Renz: Die bislang genannten Beispiele demonstrieren aus meiner Sicht sehr eindeutig, dass sich die Compliance-Funktion als Enabler gerieren kann, wenn sie regulatorische Anforderungen in wirtschaftlich sinnvolle und regulatorisch robuste Lösungen übersetzt. Dazu gehört aber eine klare hausinterne Unternehmensphilosophie, indem die Compliance-Funktion frühzeitig und vollumfänglich in Entscheidungsprozesse eingebunden werden muss und als Partner auf Augenhöhe wahrgenommen wird. Das funktioniert aber nur, wenn die Compliance-Funktion ein ausschließliches Regelbefolgen durch ein risikoorientiertes, lösungsbezogenes Denken ersetzt. So wird die Compliance-Funktion zu einem integrierten Gestalter von Vertrauen und nachhaltigem Wachstum im Unternehmen.

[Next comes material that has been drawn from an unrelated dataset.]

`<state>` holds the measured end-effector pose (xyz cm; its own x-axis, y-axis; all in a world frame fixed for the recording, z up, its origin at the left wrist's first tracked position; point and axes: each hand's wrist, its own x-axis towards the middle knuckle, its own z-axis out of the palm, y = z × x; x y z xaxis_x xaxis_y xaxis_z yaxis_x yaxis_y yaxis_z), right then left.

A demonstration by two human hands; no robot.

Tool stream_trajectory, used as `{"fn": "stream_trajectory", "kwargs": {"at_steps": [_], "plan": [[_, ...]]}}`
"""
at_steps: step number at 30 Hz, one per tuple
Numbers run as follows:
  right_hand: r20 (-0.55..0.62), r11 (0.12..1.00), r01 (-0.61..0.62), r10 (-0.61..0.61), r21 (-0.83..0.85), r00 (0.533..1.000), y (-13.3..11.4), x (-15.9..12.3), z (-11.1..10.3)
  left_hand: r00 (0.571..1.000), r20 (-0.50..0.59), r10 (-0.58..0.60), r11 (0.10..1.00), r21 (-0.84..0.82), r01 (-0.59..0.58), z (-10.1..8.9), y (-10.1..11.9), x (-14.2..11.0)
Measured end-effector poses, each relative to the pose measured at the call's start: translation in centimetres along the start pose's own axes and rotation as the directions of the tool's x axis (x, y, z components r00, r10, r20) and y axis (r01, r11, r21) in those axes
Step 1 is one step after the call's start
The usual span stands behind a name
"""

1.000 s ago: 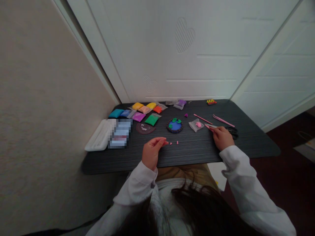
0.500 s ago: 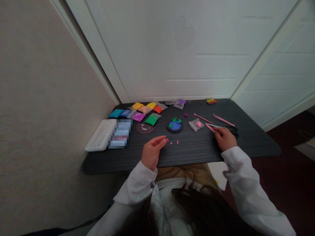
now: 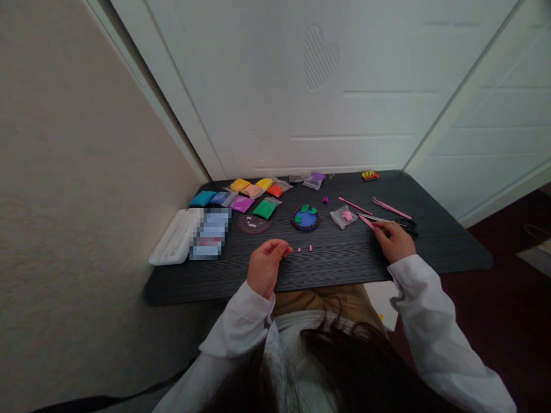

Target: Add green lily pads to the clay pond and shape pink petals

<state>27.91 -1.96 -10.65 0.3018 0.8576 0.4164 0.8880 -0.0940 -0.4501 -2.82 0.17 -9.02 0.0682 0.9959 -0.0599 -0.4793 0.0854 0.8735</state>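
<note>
My left hand (image 3: 263, 267) rests on the near part of the black table (image 3: 327, 269), fingers curled, pinching a small pink clay bit at its fingertips. Two more tiny pink clay bits (image 3: 305, 249) lie just right of it. My right hand (image 3: 395, 241) sits at the right, fingers closed on a pink stick tool (image 3: 367, 222) lying beside black scissors (image 3: 404, 224). A round blue clay piece with green leaves (image 3: 306, 218) sits between the hands, farther back. A clear bag with pink clay (image 3: 343, 217) lies to its right.
Several coloured clay packets (image 3: 245, 196) line the back left. A white tray (image 3: 174, 244) and a blurred booklet (image 3: 209, 233) lie at the left. A dark round disc (image 3: 253, 223), pink tweezers (image 3: 391, 207) and a pink stick (image 3: 354, 206) lie nearby. White doors stand behind.
My left fingers, stretched half a second ago, have curled back into a pinch. My right hand shifted slightly right along the pink tool. The view tilted a little.
</note>
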Motion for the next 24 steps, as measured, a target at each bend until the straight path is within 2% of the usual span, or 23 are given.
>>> {"fn": "stream_trajectory", "kwargs": {"at_steps": [7,16,24], "plan": [[0.010,1.000,-0.017,0.017,0.007,1.000,-0.11,-0.03,-0.01,0.999,-0.013,-0.032,0.997,-0.076,0.031,-0.02,0.14,0.04],[0.010,0.999,-0.030,0.030,0.018,0.999,-0.05,-0.04,-0.01,0.989,0.044,-0.140,0.978,-0.148,0.145,-0.29,0.53,0.02],[0.012,0.999,-0.038,0.037,0.020,0.999,-0.06,0.00,0.00,0.989,0.047,-0.138,0.979,-0.143,0.144,-0.26,0.47,-0.01]]}}
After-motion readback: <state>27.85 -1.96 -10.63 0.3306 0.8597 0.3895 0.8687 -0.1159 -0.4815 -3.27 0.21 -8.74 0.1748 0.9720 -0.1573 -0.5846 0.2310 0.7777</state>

BC: Abschließend: Wenn Sie einem jungen, angehenden Compliance Officer einen guten Rat mitgeben könnten – welcher wäre das?

Renz: Bewahren Sie sich unabhängiges Urteil, aber seien Sie offen im Dialog. Leben Sie authentisch vor, dass für Sie Regulierung eine Chance zur Vertrauensbildung und keine Bürde ist. Halten Sie dafür in Diskussionen ausdrucksstarke Beispiele bereit. Demonstrieren sie vor allen Dingen eine prozessuale Fachkompetenz, Integrität und Kommunikationsstärke als entscheidende Werkzeuge. Und vor allem generieren Sie ein eigenes Motto für sich, wie zum Beispiel: Gute Compliance bedeutet, Risiken zu verstehen und aktiv zu managen – nicht, sie zu fürchten.

BC: Sehr geehrter Herr Renz, wir danken Ihnen für dieses Gespräch und freuen uns, Sie wieder zur „Compliance now!“ zu begrüßen!